*Information provided*:
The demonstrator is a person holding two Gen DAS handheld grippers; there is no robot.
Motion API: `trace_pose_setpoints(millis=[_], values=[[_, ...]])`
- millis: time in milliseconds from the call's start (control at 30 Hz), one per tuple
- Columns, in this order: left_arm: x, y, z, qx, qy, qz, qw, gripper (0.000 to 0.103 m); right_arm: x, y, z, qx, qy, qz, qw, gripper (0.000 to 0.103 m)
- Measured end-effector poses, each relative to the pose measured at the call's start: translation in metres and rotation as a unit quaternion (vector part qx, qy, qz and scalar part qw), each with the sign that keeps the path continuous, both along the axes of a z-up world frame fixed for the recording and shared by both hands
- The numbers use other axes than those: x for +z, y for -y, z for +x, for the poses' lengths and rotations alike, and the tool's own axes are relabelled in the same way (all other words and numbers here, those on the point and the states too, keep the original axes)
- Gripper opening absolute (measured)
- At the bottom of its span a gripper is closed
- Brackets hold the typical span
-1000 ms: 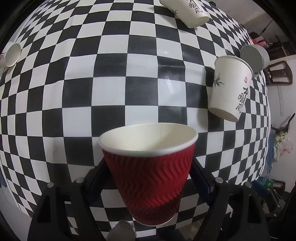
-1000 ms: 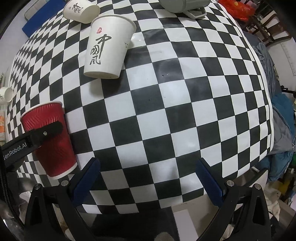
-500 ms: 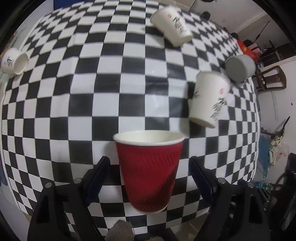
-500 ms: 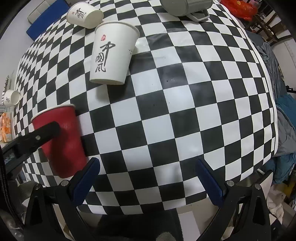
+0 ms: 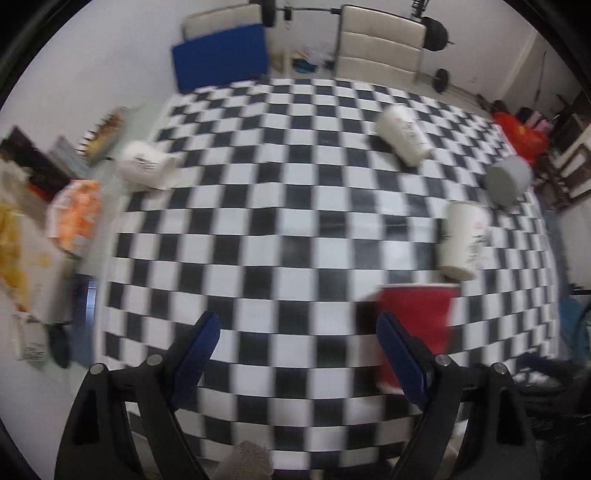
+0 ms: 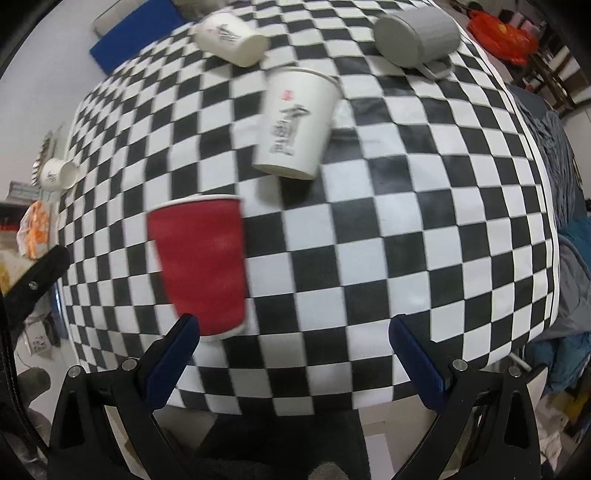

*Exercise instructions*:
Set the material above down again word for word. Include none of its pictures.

*Output of the task*:
The demonstrator is a person holding two Gen DAS handheld grippers; there is no robot.
Motion API: `trace_pose_setpoints(millis=[_], values=[[_, ...]])`
- millis: time in milliseconds from the call's start (control at 30 Hz), one per tuple
- Columns, in this order: left_arm: x, y, z, qx, qy, qz, qw, gripper (0.000 to 0.103 m); right_arm: x, y, z, qx, qy, qz, qw, gripper (0.000 to 0.103 m)
- Measured end-effector poses, each relative to the pose measured at the call's start: translation in metres and rotation as a unit quaternion (vector part qx, qy, qz and scalar part qw), each with the sign that keeps the path continuous, both along the axes of a z-up world frame fixed for the recording and shared by both hands
- The numbers use other axes than those: x for +z, y for -y, z for +x, for the poses' lengths and rotations alike, and the tool's own axes are relabelled in the same way (all other words and numbers here, those on the point and the states too, keep the original axes)
- Gripper opening absolute (measured)
- At the bottom of its span a gripper is closed
- Brackets hold the typical span
-1000 ms: 
-1000 ms: 
-500 ms: 
-500 ms: 
+0 ms: 
+0 ms: 

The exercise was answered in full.